**PROBLEM STATEMENT:**
Needed from the entries below: every line that holds the word "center".

Records from a data collection
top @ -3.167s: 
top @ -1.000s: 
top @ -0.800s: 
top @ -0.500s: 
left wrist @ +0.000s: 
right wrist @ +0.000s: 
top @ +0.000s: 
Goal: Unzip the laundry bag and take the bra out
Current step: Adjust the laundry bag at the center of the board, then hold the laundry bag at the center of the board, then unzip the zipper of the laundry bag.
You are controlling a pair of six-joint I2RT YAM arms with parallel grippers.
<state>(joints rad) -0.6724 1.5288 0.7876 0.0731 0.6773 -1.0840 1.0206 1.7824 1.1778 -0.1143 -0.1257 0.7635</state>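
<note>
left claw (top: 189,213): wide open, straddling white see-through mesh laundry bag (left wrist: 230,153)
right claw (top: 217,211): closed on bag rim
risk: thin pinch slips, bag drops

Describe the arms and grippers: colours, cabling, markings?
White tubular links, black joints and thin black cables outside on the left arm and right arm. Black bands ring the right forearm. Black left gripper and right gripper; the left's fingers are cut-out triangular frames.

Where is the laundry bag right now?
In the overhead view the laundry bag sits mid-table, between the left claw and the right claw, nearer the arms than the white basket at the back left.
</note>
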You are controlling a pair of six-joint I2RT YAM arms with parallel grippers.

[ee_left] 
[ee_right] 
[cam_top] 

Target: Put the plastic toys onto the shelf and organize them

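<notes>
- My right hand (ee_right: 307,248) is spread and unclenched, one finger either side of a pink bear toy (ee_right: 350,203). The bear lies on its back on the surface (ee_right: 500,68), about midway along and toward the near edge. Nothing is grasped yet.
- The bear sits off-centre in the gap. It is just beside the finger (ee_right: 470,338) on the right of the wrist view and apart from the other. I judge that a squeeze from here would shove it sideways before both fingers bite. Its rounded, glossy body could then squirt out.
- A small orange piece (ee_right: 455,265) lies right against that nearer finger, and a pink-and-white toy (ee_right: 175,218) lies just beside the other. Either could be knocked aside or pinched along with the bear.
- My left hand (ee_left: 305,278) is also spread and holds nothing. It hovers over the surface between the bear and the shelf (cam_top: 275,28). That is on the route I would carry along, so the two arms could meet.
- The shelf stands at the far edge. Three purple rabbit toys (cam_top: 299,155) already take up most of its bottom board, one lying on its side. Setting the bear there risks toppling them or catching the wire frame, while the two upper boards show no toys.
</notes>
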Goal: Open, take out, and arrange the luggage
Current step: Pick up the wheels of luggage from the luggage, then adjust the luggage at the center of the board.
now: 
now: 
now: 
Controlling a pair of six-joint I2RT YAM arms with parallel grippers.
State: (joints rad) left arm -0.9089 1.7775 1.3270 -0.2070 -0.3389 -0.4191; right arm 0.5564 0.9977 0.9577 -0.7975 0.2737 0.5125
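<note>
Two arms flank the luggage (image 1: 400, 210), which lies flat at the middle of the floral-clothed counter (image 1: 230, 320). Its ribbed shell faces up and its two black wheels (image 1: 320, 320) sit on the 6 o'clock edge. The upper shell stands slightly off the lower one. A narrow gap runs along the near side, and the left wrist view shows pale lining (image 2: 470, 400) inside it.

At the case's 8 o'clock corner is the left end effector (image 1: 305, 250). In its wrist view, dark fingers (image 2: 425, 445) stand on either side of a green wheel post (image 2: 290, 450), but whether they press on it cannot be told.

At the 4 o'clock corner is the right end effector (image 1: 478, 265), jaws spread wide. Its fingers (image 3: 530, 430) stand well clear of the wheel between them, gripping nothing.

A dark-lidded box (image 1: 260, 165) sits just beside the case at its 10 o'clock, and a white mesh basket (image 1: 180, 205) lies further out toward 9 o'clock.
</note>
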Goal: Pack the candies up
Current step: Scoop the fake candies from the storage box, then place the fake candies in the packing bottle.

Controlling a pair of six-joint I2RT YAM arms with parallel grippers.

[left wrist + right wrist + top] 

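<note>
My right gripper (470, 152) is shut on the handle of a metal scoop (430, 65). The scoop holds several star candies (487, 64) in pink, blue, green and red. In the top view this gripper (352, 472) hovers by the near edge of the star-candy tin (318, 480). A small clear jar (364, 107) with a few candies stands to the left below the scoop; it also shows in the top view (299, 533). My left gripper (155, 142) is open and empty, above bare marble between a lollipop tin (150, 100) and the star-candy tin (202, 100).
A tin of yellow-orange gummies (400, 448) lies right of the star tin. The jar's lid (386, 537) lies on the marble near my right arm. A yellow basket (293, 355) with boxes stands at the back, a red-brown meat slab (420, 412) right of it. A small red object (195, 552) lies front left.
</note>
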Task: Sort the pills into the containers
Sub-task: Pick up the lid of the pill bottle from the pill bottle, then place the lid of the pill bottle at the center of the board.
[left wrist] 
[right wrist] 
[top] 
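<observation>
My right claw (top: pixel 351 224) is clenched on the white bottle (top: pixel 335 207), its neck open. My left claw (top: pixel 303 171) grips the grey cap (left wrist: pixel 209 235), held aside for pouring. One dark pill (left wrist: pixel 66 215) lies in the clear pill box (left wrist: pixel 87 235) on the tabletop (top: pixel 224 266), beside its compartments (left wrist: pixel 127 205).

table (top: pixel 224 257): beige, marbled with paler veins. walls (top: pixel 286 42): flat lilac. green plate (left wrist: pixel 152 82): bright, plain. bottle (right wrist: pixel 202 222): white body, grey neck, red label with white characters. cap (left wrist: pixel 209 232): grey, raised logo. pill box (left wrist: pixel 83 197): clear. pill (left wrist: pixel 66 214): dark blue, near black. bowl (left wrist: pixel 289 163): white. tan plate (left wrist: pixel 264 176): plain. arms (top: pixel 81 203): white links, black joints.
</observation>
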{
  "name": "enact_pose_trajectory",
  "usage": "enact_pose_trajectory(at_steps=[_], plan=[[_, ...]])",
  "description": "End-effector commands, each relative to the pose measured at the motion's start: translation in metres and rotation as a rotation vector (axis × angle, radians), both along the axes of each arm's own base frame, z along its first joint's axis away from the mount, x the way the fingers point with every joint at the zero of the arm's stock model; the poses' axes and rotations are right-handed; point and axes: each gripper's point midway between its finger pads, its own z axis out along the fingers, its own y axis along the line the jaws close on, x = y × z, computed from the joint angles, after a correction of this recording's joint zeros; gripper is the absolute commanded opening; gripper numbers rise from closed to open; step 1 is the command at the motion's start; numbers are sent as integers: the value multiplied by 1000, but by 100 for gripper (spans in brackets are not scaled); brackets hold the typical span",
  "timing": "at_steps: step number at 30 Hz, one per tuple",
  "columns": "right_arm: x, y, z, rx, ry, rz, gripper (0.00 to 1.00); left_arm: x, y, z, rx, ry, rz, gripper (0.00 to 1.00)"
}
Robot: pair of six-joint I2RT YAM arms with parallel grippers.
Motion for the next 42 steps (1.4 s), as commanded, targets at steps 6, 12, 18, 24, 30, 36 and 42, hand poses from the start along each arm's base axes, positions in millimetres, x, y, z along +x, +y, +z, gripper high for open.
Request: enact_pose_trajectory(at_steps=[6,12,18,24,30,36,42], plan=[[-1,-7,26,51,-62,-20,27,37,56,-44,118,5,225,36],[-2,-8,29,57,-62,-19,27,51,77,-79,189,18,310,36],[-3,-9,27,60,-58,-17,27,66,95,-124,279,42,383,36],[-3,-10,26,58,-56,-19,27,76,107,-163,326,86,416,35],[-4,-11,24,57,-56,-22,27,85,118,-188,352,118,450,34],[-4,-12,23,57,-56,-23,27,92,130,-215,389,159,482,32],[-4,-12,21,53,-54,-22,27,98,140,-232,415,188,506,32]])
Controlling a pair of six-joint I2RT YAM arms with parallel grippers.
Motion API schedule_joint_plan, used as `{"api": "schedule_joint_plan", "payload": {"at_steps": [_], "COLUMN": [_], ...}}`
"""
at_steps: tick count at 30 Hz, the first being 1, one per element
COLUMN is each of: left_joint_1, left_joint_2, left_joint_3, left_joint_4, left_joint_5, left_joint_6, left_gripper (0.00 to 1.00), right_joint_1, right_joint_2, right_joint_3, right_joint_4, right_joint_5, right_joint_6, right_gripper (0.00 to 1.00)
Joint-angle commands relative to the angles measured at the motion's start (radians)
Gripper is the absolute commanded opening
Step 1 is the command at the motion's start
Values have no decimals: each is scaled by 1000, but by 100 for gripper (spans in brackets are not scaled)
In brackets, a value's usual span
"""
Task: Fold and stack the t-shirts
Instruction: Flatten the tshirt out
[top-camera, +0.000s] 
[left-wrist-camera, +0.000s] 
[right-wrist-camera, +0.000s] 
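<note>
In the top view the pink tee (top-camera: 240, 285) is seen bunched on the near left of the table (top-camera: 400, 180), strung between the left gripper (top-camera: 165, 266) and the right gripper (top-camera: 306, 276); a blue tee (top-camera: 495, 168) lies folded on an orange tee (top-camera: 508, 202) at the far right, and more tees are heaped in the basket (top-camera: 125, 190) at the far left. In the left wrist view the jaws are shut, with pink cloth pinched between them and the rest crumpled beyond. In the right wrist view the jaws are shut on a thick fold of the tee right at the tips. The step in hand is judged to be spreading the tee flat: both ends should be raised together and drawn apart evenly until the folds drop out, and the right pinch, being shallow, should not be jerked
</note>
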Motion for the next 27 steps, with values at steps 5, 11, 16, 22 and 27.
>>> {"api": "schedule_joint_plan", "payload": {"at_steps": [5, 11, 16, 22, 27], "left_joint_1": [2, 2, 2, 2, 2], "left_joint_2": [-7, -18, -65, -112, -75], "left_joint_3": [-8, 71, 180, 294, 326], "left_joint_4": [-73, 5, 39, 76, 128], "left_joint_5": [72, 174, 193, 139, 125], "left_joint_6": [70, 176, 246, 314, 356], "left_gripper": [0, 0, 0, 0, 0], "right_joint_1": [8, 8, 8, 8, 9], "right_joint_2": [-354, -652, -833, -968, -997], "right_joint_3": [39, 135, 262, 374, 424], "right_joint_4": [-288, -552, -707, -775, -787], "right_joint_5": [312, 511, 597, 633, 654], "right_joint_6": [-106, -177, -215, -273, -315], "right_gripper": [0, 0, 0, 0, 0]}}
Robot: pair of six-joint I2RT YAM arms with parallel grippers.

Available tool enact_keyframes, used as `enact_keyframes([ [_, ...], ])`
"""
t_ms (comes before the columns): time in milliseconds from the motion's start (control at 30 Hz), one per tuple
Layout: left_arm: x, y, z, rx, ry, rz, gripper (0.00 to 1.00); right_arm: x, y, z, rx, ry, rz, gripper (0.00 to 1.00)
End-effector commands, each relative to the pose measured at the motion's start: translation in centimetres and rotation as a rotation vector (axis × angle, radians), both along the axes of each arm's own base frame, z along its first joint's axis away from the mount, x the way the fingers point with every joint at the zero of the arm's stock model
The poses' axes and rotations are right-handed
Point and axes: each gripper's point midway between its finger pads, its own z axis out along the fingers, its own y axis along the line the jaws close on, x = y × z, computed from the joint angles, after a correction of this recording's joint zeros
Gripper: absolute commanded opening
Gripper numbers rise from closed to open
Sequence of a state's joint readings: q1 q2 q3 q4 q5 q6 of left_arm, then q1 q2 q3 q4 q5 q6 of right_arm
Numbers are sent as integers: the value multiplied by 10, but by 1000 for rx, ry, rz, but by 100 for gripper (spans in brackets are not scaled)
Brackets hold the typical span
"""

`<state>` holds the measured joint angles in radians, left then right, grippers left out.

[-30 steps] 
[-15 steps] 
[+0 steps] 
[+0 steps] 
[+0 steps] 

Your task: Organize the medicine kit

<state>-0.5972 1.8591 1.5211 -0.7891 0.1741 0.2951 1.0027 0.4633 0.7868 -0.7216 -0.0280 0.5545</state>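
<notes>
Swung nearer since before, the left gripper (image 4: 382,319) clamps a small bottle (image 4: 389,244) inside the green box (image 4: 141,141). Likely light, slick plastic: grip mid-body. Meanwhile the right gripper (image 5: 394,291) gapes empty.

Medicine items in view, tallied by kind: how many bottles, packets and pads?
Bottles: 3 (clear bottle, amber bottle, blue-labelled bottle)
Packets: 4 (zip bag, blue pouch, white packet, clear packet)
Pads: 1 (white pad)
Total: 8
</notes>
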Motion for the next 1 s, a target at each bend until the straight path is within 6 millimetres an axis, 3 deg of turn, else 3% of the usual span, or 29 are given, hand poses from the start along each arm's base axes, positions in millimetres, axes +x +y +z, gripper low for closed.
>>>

**RESULT OF THE TASK:**
Current step: Adjust the laundry bag at the center of the board, then hold the laundry bag at the center of the board, then unzip the zipper of the laundry bag.
Current step: Pick up the wheels of luggage from the luggage, then adjust the luggage at the center of the board.
Sub-task: Pick up the lid of the pill bottle from the pill bottle, then place the lid of the pill bottle at the center of the board.

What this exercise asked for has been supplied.